[What you are asked to do] Transcribe verbatim the span of lines that opens with the line containing "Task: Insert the" and closes with the last line of the data below.
═════ Data extract
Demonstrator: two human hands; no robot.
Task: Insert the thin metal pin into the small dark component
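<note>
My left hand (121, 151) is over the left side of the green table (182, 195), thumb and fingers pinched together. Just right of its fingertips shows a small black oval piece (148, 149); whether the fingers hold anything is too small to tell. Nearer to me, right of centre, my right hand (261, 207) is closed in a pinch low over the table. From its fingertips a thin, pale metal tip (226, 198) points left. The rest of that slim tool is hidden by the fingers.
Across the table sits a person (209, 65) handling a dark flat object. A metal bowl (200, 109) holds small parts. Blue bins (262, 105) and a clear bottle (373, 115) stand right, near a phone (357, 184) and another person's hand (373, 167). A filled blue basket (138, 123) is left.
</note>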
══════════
[Exercise result]
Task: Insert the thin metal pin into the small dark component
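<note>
My left hand (121, 151) is over the left side of the green table (182, 195), thumb and fingers pinched together. Just right of its fingertips shows a small black oval piece (148, 149); whether the fingers hold anything is too small to tell. Nearer to me, right of centre, my right hand (261, 207) is closed in a pinch low over the table. From its fingertips a thin, pale metal tip (226, 198) points left. The rest of that slim tool is hidden by the fingers.
Across the table sits a person (209, 65) handling a dark flat object. A metal bowl (200, 109) holds small parts. Blue bins (262, 105) and a clear bottle (373, 115) stand right, near a phone (357, 184) and another person's hand (373, 167). A filled blue basket (138, 123) is left.
</note>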

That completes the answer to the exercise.